Холливэлл задумчиво смотрел на нее. Конечно, следовало бы подключить к этому делу полицию Киттериджа, но Баскомб хотел, чтобы все было сделано быстро и по-тихому. Местные копы не станут искать Оливера Баскомба до понедельника, разве только отыщется какой-нибудь криминальный след. А тогда об этом раструбят все местные газеты.

Но сестра тревожится не зря. Холливэлл не мог представить себе, чтобы кто-нибудь — а тем более молодой адвокат, наследник огромного состояния — отправился прогуляться в бурю, которая бушевала тут прошлой ночью. Если только у Оливера не было знакомых прямо здесь, на Роуз-Ридж-лейн, которые приютили бы его, далеко он уйти не мог.

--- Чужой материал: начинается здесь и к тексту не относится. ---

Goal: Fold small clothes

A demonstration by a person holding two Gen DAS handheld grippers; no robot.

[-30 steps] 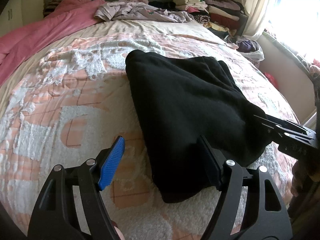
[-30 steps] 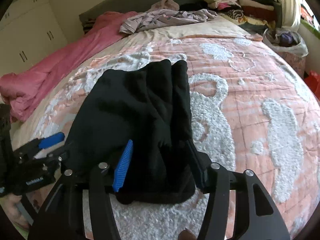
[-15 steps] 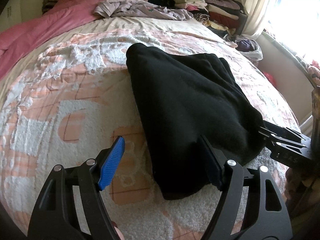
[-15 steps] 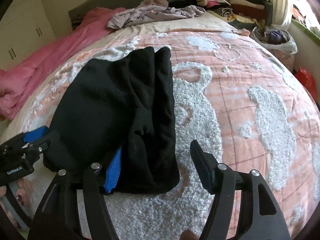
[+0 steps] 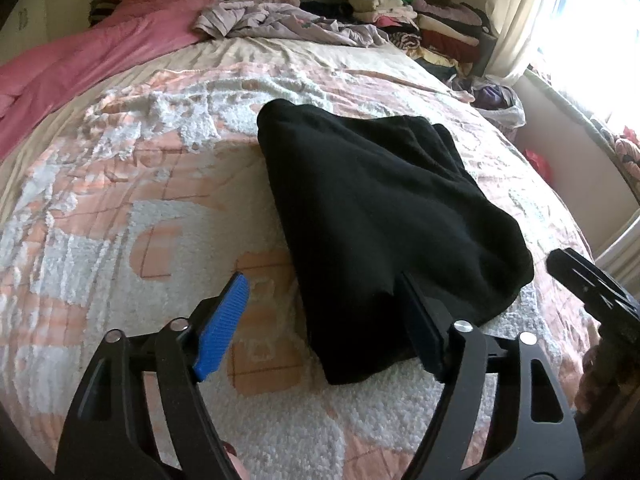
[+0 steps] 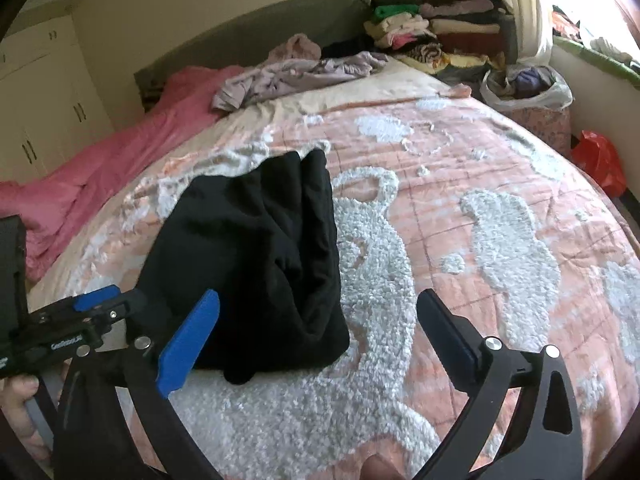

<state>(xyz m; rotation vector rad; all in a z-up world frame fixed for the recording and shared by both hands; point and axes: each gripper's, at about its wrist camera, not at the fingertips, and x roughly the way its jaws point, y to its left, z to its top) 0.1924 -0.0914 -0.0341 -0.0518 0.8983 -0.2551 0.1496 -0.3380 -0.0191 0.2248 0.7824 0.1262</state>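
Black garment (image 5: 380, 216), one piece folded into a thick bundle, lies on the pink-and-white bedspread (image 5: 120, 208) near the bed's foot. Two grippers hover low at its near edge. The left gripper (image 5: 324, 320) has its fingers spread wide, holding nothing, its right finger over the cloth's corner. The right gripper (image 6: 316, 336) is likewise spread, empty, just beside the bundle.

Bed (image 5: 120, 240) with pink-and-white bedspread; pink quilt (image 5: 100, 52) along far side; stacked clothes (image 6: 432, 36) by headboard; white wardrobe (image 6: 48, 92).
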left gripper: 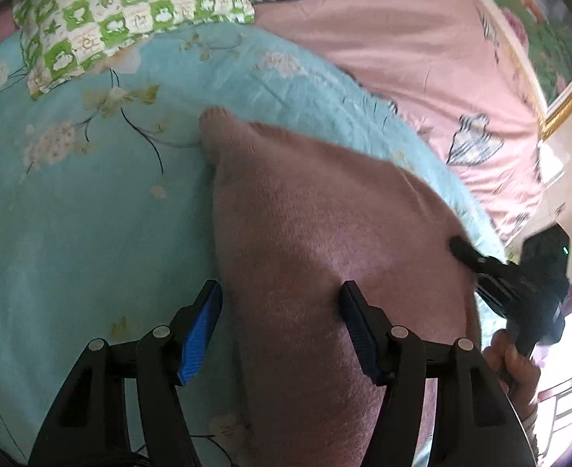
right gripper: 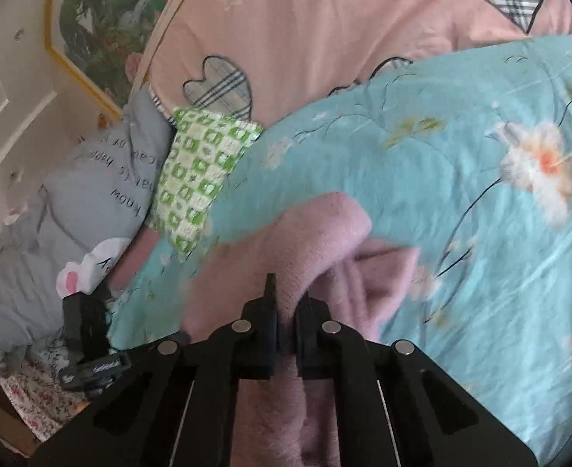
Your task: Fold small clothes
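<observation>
garment: small fuzzy pink fleece garment (left gripper: 305,233), lying on the turquoise floral quilt (left gripper: 72,214) on the bed; far tip points toward the green-and-white checked pillow (left gripper: 130,11), which sits at the quilt's far edge
right hand-held gripper (right gripper: 286,311): jaws closed tight on a bunched fold of the pink garment's near edge; cloth pinched between the pads and trailing out below them
left hand-held gripper (left gripper: 282,311): jaws roughly half open, nothing gripped; blue-padded finger (left gripper: 198,334) just off the garment's edge over the quilt, black finger (left gripper: 357,330) over the pink cloth
contact left: cannot tell if the fingertips touch the cloth
person: hand (left gripper: 515,366) on the right tool's handle, at the garment's right side
step: picking up the garment edge for a fold; only 1 of 2 grips made
next move: likely needs the left jaws to settle over the edge near the quilt and close, then both carry that edge toward the far tip
risk: thick fleece may bunch or slip
</observation>
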Demonstrator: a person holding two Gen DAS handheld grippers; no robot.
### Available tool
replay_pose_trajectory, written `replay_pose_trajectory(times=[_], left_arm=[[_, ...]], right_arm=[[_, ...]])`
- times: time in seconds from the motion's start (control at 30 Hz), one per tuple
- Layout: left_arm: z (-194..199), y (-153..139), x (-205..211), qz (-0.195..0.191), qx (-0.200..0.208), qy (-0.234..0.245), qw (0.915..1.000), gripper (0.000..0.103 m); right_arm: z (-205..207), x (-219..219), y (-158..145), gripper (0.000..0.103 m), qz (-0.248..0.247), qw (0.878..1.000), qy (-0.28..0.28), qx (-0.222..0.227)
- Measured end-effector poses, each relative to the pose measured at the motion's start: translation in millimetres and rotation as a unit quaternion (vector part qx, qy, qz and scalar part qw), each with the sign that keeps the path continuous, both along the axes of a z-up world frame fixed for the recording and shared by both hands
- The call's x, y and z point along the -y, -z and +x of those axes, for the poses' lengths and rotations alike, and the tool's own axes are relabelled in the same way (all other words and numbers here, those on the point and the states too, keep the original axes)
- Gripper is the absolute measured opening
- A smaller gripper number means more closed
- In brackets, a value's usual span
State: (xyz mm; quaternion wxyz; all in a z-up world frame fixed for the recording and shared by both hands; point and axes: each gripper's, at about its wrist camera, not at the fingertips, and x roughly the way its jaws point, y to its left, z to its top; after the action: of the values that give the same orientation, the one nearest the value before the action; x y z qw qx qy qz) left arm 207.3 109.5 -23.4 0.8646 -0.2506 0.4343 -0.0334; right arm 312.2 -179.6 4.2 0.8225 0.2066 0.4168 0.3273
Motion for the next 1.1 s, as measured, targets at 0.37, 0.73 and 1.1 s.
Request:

Надо сделать то, чего ждут от него Баскомб и шериф: попытаться проследить, куда мог податься парень. И он будет этим заниматься — по крайней мере, пока церковный колокол не пробьет тот час, на который назначено венчание. Если к тому времени Холливэлл не отыщет Оливера Баскомба, похоже, ему придется сильно изменить свое отношение к этому делу.

Внезапно все стало очень запутанным. Колетт Баскомб боялась за своего брата, а Теда Холливэлла пугало то, что у нее могли быть для этого серьезные причины.

Утро и началось-то прескверно, а теперь уж точно покатилось в тартарары.

Массивные гранитные двери, ведущие в Песочный замок, были распахнуты настежь. Подъем к замку через барханы, а потом вверх по склону холма оказался трудным. Ноги у Оливера ныли от постоянного проваливания в сыпучий песок. Глаза жгла песчаная пыль. Солнце, отражаясь от барханов, подняло температуру воздуха градусов на двадцать выше, чем тогда, когда они шли по дороге.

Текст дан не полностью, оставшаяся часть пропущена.